Better him than a young, unproven player who wouldn’t get an opportunity to prove himself at the end of the bench, and might become frustrated by lack of playing time.
“This was the scenario we were thinking about,” McMillan said. “It’s very difficult to think about having a young player in that role who would not play. To have a young guy sitting there trying to develop him when he’s not getting reps, that’s difficult to put someone in that position.”
Wilkins is much like Rasual Butler, who played 50 games for the Pacers in the 2013-14 season after sitting out the previous NBA season. Butler, 34 at the time, revived himself in the Development League, made solid contributions to the Pacers despite averaging just 2.7 points, and went on to play two more seasons, for Washington and San Antonio, before retiring.
Wilkins is older and was away from the NBA for longer, but seems perfectly capable of making at least that kind of contribution.
“Honestly, as ironic as it sounds, I think I’m a better player than the last time I was here, because my confidence has grown so much,” he said. “I’ve sharpened up a lot of things in my game. The game is a whole lot slower to me now. I’ve watched the game from afar. When I wasn’t playing in the NBA I was watching NBA games, so I’ve learned so much, and I feel so much better.”
Wilkins has never suffered a major injury and has kept himself in shape, so the physical part of the game is covered.
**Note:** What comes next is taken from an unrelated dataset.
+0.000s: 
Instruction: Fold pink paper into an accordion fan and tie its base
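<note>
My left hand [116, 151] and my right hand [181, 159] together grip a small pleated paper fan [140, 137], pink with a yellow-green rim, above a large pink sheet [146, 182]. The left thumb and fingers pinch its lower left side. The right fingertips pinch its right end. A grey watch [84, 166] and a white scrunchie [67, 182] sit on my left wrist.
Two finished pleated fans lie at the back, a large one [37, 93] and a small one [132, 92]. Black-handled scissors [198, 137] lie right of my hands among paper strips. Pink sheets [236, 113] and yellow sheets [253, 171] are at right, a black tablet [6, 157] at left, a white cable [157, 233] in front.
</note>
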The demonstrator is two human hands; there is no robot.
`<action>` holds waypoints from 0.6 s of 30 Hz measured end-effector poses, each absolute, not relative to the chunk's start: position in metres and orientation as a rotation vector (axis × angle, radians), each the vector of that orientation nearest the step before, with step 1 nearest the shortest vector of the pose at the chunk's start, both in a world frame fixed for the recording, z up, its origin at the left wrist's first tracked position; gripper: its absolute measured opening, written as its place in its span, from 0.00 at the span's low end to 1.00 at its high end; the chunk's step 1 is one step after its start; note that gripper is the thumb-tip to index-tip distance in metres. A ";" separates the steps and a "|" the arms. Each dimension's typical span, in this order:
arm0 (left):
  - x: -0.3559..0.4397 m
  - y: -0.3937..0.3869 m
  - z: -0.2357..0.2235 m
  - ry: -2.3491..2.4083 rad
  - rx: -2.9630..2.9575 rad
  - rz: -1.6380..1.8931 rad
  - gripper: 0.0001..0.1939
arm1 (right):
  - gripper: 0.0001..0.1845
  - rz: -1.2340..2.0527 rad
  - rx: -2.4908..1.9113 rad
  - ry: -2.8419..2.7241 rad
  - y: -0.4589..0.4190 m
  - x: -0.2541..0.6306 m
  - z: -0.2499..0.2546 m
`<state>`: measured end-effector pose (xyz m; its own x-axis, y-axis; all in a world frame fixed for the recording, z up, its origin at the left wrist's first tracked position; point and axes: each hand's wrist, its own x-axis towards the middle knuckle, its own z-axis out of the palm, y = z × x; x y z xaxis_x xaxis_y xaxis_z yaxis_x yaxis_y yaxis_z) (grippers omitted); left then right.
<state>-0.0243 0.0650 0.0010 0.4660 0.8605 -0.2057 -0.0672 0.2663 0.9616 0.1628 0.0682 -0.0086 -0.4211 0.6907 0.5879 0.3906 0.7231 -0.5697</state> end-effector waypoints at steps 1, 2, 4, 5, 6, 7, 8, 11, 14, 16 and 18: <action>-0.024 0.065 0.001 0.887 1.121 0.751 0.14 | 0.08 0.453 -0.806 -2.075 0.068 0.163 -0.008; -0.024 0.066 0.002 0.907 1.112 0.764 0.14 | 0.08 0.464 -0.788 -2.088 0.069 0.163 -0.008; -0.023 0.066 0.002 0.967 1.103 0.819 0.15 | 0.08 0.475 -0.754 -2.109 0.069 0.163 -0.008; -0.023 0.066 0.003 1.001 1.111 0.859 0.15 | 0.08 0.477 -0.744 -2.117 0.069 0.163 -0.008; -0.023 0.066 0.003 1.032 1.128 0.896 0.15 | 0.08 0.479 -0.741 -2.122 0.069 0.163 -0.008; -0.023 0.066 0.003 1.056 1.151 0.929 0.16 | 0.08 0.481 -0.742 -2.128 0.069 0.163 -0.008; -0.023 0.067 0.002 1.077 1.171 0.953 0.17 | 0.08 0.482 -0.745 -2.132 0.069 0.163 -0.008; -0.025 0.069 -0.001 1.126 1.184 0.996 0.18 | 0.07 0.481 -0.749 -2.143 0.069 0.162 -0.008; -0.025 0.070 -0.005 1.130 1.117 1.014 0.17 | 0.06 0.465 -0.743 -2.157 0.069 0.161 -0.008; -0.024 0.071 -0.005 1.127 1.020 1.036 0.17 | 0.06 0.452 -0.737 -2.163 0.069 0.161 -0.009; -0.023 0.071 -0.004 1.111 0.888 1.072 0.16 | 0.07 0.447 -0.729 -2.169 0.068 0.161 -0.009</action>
Perhaps the mental challenge was a bigger hurdle. He happens to be the son of 13-year NBA veteran Gerald Wilkins, and the nephew of Naismith Basketball Hall of Fame member Dominique Wilkins. They’ve helped him immensely with individual instruction and advice, but also set a standard that was difficult to achieve, and posed a potential identity crisis as he tried to establish his own reputation.
Damien is, in a sense, like the son of a great musical artist or entertainer trying to make it on his own. People were always going to wonder, is he there because of his name or his talent?
“He had his father and his uncle, both high level players,” Gerald Wilkins said by telephone from his home in Atlanta. “It was kind of tough for him to balance where he fit in that trio. I used to always tell him, ‘Son, if you can’t beat us, join us. Be the best you can be.’ That’s what he started doing the last five years or so. He started to really gain knowledge and understand what the NBA game is all about; what it really takes, the development side of it.
“He was trying to separate himself a little bit to be his own man. I was always compared to my brother when I came into the league, but I said if I can only be half as good as my brother I’ll have a career. I’m not going to try to go away from it.
“It’s even tougher for the third one.”
Now, it’s safe to say, Damien has established his own niche in the family. He won’t play as many seasons as Dominique or Gerald – this will be his 10th, for his seventh team – and he won’t have played as well as they did, but he’s displayed perseverance that will forever impresses his father and uncle.
During his four years out of the NBA, his dad kept telling him, “Stay with it. Stay with it until they tell you you can’t be in this league anymore.” Their mantra was “four years and nine months.” Meaning, he had put in four years of hard work to try to get nine more months in the NBA.
There will be future challenges to his roster spot, but for now he’s made it. And regardless of how long the opportunity lasts, the journey and destination can’t be taken away.
“He never gave up,” Gerald Wilkins said. “To his credit, he never felt he was done.”